# The problem
Across the whole listing, return each line exactly, with no images included.

# Data below
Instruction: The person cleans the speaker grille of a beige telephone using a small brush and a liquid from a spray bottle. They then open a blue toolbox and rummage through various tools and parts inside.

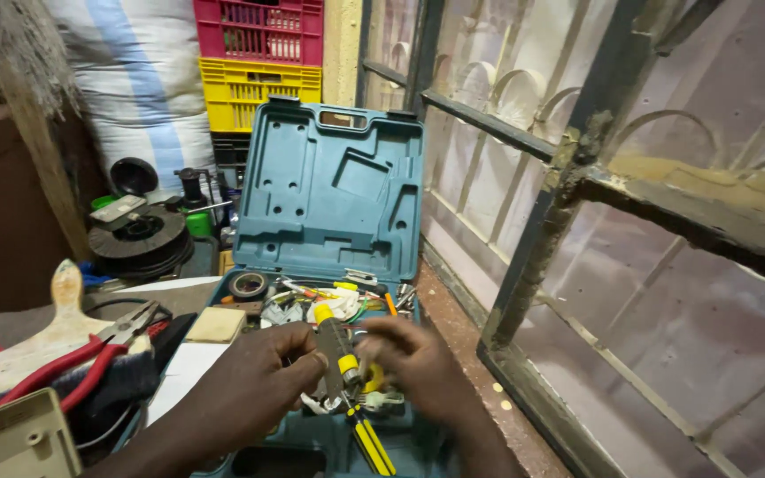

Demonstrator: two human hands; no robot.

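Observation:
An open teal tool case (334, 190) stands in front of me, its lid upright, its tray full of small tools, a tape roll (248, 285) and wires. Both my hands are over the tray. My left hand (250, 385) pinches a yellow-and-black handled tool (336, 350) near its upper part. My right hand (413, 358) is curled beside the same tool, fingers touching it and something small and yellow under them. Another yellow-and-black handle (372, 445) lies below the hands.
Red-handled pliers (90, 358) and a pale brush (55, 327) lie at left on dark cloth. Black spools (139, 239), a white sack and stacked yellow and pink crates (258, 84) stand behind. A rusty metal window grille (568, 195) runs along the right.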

# Written response
Instruction: The person cleans the speaker grille of a beige telephone using a small brush and a liquid from a spray bottle. They then open a blue toolbox and rummage through various tools and parts inside.


Demonstrator: two human hands; no robot.

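Observation:
An open teal tool case (334, 190) stands in front of me, its lid upright, its tray full of small tools, a tape roll (248, 285) and wires. Both my hands are over the tray. My left hand (250, 385) pinches a yellow-and-black handled tool (336, 350) near its upper part. My right hand (413, 358) is curled beside the same tool, fingers touching it and something small and yellow under them. Another yellow-and-black handle (372, 445) lies below the hands.
Red-handled pliers (90, 358) and a pale brush (55, 327) lie at left on dark cloth. Black spools (139, 239), a white sack and stacked yellow and pink crates (258, 84) stand behind. A rusty metal window grille (568, 195) runs along the right.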

The output has been completed.